I had a segue here involving the word 'strategy', but rewording of the above paragraph has seen the disappearance of that word (feel free to insert it somewhere in your reading). Nevertheless, my point is: I need a freaking strategy to get through the next 5 weeks. I could launch a torrent of whiny explanation as to why my uni schedule is so unfair and has resulted in me having less than the supposed 'minimum' study time before my biggest scariest exam, but nobody cares that much, and that's pretty much the gist of it there anyway. GIST. Remember when that word had could be used innocently in a sentence without bringing to mind academic arguments about what constitutes THE GIST OF NEGLIGENCE? I don't.
Happiness, but with a tinge of something... else:
Being presented with 'a smo gift!' of chocolates while proof-reading and correcting grammar on a Chinese lady's nursing assignment. Happiness, because: CHOCOLATE. The gift made me feel a little guilty and spurred me on to be all the more stringent with my under-the-table editing work. However, I sometimes I have a tinge of doubt when checking these international students' assignments, because, well, how far can I go? Adding a forgotten 's' to a verb, sure, but what about paraphrasing an entire sentence? Do I stop at 'understandable, if oddly-phrased', 'could have a nicer style, but at least sounds like a native speaker' or a level at which I would submit in writing for myself? (which would be 'SUPER AWESOME', naturally). However, the fact that my level of involvement was decided by the presence of Sweet Oz branded chocolate kisses pretty much shows how much thought I put into that moral dilemma tonight.
Being repeatedly asked by the American guy to go out with him and his mates, or to join them while they drank and played cards on the balcony. Happiness, because he's funny and I'm not going to complain about the attention of a cool guy. Something else, because... I'm a little awkward when it comes to balancing this out-of-work socialising with guests, how late could I stay, what with my parents picking me up from the bus stop, clearly I wasn't dressed for going out on town, etc etc. He said he would give me money for a taxi home if necessary, haha. Anyway, one of my friends was in town for a politics meeting and happened to pick me up, so I didn't end up joining him. I went out to the balcony to say goodbye though, and then kind of wished I hadn't because I just wanted to stay out with them as they smoked and joked and chilled out. I'd gone out to join them for a minute as a social gesture, but to be leaving straight away just made me feel even more anti-social. To top it off, the guy is now moving to the other hostel with his friends, because they get a cheaper rate, and I didn't realise until after they had gone that I could have offered them the cheaper rate too! My call! Durr. The main reception girl is much more social than me, I feel, and I kind of don't want to be the cold one.
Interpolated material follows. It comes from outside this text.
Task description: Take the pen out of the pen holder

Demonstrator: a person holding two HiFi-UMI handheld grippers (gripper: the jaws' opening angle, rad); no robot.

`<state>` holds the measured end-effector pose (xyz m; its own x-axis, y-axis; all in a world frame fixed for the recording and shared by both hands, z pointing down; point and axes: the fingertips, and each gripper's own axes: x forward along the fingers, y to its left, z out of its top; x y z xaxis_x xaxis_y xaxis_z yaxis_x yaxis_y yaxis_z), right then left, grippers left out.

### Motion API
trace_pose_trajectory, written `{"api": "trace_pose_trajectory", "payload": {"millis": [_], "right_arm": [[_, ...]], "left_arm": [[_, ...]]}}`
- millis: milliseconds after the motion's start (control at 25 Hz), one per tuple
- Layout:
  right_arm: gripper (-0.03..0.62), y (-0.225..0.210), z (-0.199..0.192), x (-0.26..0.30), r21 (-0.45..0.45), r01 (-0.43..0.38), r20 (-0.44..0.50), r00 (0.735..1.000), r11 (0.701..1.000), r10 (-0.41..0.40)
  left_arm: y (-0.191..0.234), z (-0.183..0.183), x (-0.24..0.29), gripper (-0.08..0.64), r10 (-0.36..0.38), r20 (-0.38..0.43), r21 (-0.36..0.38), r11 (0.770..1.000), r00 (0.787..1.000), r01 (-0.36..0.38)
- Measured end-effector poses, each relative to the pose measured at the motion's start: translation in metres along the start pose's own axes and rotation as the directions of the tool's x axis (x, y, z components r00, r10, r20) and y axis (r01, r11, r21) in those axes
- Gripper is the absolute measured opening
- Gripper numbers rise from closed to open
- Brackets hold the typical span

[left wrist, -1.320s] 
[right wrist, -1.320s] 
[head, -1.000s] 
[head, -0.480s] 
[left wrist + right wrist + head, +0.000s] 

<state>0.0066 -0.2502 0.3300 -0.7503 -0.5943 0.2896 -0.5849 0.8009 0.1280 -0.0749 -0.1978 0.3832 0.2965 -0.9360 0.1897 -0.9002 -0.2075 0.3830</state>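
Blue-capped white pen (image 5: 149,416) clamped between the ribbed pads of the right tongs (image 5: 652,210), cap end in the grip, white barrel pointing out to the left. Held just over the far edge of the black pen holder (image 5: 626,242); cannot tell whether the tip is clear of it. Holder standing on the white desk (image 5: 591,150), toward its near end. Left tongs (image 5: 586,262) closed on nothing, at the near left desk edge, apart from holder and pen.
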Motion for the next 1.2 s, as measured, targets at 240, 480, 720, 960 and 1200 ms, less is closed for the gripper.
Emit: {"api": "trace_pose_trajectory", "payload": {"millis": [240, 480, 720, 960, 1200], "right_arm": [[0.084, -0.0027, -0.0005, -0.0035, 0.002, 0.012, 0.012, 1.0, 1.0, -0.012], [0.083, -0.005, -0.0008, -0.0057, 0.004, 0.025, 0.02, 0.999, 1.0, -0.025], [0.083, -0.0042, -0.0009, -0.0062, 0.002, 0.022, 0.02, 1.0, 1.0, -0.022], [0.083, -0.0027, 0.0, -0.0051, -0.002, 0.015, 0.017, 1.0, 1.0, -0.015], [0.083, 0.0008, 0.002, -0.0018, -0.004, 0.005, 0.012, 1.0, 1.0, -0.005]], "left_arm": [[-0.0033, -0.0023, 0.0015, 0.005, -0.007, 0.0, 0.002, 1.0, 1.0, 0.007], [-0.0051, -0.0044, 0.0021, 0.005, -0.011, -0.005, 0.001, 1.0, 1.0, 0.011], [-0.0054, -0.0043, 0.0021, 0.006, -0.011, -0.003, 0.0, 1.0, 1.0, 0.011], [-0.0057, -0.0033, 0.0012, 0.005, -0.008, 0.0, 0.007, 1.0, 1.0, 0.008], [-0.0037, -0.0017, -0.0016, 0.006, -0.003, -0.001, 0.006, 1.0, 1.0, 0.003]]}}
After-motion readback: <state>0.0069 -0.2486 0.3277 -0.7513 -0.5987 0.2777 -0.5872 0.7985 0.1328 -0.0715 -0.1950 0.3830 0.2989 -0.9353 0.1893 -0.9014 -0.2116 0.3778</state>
Having said that, normally I have no qualms turning down social offers because the guys are kind of... feral... but this one I actually got along kinda well with. Oh well. He said he'd come back some time to say hi, so maybe if he does I'll shout him and his mates a little deal. They did say they liked the atmosphere of our hostel better.
Hopefully I can get some time off work soon, both jobs. My boss, in a discussion that highlighted many of his typical qualities (confident assurance, managing to avoid making concrete promises, and oddly sexual phrasing) breezily told me to just provide him with the dates I wanted off and he'd be look at 'massaging something into place'.